Stefan Christoff : l’interdépendance de l’art et de l’activisme

Photo: Catherine Pappas

Lina Al Khatib est correspondante au Journal des Alternatives

Dans un contexte de crises globales, Stefan Christoff met un point d’honneur à rappeler que l’art est profondément ancré dans son environnement. Artiste multidisciplinaire, il multiplie les collaborations à travers le monde et mêle les médiums et les styles pour créer un art unique et engagé.

Fondateur du « Free City Radio », émission hebdomadaire qui allie justice sociale et arts, Stefan Christoff est une figure incontournable de la communauté engagée de Montréal. Son dernier album, « Transmissions in silver », allie piano, guitare et voix dans une exploration sonore qu’il qualifie de spirituelle.
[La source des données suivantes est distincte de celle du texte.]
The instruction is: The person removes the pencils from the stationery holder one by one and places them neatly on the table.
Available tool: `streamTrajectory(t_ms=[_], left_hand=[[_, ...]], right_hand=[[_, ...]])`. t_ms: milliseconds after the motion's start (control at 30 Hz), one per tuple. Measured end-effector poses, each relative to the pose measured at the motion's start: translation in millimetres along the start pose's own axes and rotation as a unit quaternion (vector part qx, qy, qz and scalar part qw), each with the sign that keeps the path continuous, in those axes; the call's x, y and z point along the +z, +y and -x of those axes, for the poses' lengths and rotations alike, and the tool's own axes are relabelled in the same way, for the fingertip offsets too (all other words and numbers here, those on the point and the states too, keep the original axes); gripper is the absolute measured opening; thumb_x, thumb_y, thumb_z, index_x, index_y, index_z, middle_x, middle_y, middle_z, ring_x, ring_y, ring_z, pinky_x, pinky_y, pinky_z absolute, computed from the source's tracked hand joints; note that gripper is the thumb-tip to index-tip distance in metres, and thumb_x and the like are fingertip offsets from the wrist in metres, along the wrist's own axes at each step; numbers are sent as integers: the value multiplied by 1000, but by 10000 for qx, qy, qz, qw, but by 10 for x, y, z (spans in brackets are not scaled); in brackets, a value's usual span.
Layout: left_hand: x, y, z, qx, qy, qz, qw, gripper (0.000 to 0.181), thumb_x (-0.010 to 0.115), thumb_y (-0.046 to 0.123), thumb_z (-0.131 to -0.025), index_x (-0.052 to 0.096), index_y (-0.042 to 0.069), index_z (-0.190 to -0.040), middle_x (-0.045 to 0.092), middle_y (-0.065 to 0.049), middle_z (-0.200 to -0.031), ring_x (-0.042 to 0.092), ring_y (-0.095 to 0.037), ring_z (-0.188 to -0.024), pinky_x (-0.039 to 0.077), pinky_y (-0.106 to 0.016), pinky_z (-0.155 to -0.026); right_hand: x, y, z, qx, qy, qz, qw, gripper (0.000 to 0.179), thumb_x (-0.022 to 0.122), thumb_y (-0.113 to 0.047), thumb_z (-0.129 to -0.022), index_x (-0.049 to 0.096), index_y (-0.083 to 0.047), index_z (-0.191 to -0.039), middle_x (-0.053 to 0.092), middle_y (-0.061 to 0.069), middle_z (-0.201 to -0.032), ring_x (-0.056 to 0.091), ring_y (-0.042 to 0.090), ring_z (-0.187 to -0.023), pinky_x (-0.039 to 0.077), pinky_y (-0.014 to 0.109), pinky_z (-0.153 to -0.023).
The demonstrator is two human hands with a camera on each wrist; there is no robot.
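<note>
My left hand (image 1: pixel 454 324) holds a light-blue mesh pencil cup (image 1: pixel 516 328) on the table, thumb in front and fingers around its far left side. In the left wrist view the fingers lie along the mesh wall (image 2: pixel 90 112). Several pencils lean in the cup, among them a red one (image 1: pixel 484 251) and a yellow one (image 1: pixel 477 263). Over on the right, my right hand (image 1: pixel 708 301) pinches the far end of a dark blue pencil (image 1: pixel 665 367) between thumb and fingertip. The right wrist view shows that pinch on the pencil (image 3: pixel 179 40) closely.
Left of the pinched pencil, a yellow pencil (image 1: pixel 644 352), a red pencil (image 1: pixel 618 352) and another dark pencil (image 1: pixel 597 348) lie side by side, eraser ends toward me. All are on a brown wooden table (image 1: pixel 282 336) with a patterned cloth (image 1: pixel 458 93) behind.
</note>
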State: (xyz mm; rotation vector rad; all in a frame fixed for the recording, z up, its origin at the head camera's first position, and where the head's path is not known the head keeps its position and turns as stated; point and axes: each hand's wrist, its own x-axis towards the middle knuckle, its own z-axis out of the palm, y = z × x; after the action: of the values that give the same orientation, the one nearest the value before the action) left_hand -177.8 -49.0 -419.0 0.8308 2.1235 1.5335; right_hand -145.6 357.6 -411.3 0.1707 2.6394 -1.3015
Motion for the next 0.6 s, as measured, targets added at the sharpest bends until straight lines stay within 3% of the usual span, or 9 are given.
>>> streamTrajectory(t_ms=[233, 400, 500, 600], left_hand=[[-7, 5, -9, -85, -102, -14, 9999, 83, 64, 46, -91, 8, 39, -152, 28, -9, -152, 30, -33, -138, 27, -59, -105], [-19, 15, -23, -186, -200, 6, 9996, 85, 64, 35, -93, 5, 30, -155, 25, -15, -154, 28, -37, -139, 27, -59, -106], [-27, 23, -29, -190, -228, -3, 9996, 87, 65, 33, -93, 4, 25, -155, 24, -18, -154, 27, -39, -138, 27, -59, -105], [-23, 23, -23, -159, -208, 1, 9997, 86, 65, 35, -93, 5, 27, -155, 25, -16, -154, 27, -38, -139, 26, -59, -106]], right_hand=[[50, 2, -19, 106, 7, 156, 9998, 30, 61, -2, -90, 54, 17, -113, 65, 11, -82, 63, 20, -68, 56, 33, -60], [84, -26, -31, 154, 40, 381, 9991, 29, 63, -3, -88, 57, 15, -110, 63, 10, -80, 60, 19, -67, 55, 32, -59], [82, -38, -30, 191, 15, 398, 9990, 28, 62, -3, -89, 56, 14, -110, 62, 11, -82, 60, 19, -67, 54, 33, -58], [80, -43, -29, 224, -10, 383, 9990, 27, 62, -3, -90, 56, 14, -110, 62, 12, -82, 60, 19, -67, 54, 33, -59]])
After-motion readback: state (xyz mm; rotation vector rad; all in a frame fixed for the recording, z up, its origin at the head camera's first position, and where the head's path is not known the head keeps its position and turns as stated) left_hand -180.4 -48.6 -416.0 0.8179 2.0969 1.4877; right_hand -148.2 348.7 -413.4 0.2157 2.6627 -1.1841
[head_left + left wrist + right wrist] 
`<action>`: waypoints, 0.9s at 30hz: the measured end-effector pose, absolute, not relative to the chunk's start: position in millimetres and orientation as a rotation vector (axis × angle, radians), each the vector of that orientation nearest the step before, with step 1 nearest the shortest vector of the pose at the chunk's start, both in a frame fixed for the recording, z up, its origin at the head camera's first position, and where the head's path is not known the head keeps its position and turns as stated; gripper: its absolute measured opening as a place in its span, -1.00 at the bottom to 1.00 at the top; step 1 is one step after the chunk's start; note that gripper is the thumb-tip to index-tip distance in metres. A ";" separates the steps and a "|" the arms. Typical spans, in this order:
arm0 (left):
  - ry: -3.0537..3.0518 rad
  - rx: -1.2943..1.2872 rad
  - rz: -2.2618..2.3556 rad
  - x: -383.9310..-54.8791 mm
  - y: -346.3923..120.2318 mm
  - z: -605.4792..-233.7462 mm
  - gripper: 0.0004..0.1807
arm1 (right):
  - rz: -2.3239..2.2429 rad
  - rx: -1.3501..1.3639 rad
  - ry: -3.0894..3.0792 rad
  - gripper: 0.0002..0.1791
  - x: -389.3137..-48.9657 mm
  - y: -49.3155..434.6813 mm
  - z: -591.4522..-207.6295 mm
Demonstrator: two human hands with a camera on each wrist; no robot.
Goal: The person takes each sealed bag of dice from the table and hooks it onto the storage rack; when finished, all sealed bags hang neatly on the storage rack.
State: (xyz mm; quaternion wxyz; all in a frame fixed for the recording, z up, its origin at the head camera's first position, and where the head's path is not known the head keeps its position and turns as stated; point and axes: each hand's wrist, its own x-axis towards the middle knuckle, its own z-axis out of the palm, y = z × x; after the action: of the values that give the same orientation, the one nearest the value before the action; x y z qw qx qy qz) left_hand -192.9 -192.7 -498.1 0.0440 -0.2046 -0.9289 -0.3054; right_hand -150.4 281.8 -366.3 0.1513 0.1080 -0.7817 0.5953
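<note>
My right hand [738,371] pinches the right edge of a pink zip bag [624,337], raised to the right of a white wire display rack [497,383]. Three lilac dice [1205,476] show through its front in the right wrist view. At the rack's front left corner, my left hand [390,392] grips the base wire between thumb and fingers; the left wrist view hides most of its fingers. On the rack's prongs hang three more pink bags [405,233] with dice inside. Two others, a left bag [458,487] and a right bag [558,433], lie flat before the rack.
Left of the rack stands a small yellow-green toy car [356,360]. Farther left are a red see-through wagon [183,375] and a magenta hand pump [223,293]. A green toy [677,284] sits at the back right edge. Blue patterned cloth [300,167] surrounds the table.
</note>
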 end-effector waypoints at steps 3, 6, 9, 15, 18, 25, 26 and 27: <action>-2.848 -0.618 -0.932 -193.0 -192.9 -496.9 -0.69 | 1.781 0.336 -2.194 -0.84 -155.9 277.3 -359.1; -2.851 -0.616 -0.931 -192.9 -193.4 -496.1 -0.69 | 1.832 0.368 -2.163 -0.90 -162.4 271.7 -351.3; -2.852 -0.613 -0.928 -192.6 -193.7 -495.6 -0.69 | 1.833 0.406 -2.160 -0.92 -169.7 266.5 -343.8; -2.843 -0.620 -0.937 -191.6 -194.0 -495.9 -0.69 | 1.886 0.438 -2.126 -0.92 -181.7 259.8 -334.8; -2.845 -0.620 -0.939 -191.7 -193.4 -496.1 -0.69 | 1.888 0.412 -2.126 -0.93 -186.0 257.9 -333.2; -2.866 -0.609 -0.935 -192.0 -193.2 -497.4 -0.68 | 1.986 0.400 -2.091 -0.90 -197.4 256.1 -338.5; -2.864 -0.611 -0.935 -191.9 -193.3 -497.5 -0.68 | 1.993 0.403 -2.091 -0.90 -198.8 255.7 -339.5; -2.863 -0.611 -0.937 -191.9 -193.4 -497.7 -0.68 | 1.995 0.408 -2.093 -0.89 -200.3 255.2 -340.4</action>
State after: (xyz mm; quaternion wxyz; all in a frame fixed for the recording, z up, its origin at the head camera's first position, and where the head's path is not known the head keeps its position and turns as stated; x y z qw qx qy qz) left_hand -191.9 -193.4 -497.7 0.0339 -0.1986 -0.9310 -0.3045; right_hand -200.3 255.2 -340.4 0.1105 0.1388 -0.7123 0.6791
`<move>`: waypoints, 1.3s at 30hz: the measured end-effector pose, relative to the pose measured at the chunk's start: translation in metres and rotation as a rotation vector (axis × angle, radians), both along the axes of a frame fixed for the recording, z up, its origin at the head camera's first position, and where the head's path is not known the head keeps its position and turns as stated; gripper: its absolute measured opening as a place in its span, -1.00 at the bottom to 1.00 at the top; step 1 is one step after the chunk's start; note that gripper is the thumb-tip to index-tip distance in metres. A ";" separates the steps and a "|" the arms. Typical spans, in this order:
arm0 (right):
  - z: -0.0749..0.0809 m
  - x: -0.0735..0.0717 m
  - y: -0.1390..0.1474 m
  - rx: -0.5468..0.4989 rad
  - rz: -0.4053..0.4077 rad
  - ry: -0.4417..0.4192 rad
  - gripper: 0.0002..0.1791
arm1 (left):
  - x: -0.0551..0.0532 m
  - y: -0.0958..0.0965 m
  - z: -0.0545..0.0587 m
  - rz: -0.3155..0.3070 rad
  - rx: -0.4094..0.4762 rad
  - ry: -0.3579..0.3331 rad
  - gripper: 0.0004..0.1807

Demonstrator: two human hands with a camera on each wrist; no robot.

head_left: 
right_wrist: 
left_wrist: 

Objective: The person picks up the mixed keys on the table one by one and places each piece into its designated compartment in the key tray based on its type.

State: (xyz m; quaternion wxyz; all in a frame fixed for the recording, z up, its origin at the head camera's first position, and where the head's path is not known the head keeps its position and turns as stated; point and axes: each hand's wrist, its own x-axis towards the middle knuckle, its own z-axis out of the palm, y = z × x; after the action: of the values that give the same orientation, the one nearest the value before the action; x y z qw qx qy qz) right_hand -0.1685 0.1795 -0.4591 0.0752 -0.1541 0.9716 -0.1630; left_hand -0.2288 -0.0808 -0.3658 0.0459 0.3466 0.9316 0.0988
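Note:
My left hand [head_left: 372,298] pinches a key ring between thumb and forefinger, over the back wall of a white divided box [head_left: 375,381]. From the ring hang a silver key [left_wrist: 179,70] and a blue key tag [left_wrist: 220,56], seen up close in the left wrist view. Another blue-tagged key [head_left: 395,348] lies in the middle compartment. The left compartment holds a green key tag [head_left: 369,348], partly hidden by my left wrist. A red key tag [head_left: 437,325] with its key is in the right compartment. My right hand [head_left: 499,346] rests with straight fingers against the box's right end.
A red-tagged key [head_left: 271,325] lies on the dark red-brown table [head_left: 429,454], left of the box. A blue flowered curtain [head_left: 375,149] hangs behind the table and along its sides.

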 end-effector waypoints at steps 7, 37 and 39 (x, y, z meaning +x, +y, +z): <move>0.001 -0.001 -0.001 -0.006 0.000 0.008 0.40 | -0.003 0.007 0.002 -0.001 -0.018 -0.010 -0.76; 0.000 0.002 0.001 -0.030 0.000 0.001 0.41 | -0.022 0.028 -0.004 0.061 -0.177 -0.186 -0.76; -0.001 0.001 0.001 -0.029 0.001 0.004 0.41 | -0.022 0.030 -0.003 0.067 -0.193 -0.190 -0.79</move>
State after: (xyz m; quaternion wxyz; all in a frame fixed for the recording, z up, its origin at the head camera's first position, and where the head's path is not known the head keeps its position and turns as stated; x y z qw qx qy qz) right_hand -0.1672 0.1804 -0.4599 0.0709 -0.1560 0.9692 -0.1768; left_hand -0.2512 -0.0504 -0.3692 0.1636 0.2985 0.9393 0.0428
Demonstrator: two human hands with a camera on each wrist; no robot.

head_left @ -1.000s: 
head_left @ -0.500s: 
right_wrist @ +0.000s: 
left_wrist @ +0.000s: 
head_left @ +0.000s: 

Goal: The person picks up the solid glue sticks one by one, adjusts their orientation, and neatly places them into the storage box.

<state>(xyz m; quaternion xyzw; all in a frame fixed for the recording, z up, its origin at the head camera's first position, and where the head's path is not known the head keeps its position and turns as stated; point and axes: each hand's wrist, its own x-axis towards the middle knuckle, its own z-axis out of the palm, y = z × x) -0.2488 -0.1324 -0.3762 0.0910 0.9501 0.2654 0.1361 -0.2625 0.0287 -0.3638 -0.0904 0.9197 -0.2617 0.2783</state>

Selon Christoff, un art sans contexte n’existe pas et l’artiste ne crée pas sans convictions politiques.

Du Printemps érable à la Palestine

De la même manière, les mouvements sociaux se maintiennent à travers l’art. Stefan se remémore les chants emblématiques du Printemps érable en 2012 où, au cœur du soulèvement, une créativité débordante servait à amplifier les voix étudiantes et à fédérer leurs revendications. Membre fondateur du mouvement « Musicians for Palestine », il incarne à la fois le rôle d’observateur et de participant actif dans la synergie entre Art et activisme.

Stefan associe une responsabilité morale et éthique à son statut d’artiste et s’attribue un devoir de dénoncer l’injustice sociale. Son engagement dans la lutte pour les droits des travailleuses et travailleurs s’inscrit en plein dans sa démarche, tout comme son implication dans la campagne en soutien aux salarié·es de Dollarama.

Dans la dernière année, les artistes engagé·es pour la cause palestinienne ont été au premier rang des protestations et des campements. Christoff décrit ces espaces comme des lieux d’éducation populaire, de débats constructifs, et, surtout, d’un lyrisme puissant où se manifestent des aspirations collectives. Après avoir écouté les vers des manifestant·es à l’Université de McGill, le constat était clair : l’art se révélait incontestablement social.

La rue, un espace de création

Si l’art et l’engagement se mêlent dans toutes les sphères, Stefan Christoff privilégie celle de la rue : « Le processus artistique est dynamique », dit-il. La rue capture l’essence même de la proactivité artistique. Ses sérigraphies, qu’il placarde dans différents quartiers de Montréal, visent à atteindre le public dans son environnement naturel où aucune frontière ne le sépare de son auditoire. Il insiste aussi sur l’abolition des barrières : pour renverser les dynamiques du pouvoir et apporter des changements significatifs, les artistes doivent d’abord entretenir des relations sans hiérarchie et se dévouer entièrement à la cause. C’est ce qu’il applique à sa propre échelle, que ce soit dans la rue ou dans le studio d’enregistrement.

Notre époque est marquée par des troubles et des incertitudes sur le plan politique. Stefan Christoff appelle à un retour vers des formes créatives de lutte, plutôt que de se cantonner à une posture de réaction aux discours conservateurs. En parallèle, il dénonce une instrumentalisation accrue de l’art par la droite, surtout lors des dernières élections américaines. Donald Trump et ses partisans y ont souvent détourné des chansons populaires pour servir leur idéologie, ce qu’il déplore fortement.

Dans un monde où l’on tente désespérément de détacher l’artiste de la politique, Stefan Christoff nous rappelle combien l’art joue un rôle essentiel pour changer le monde.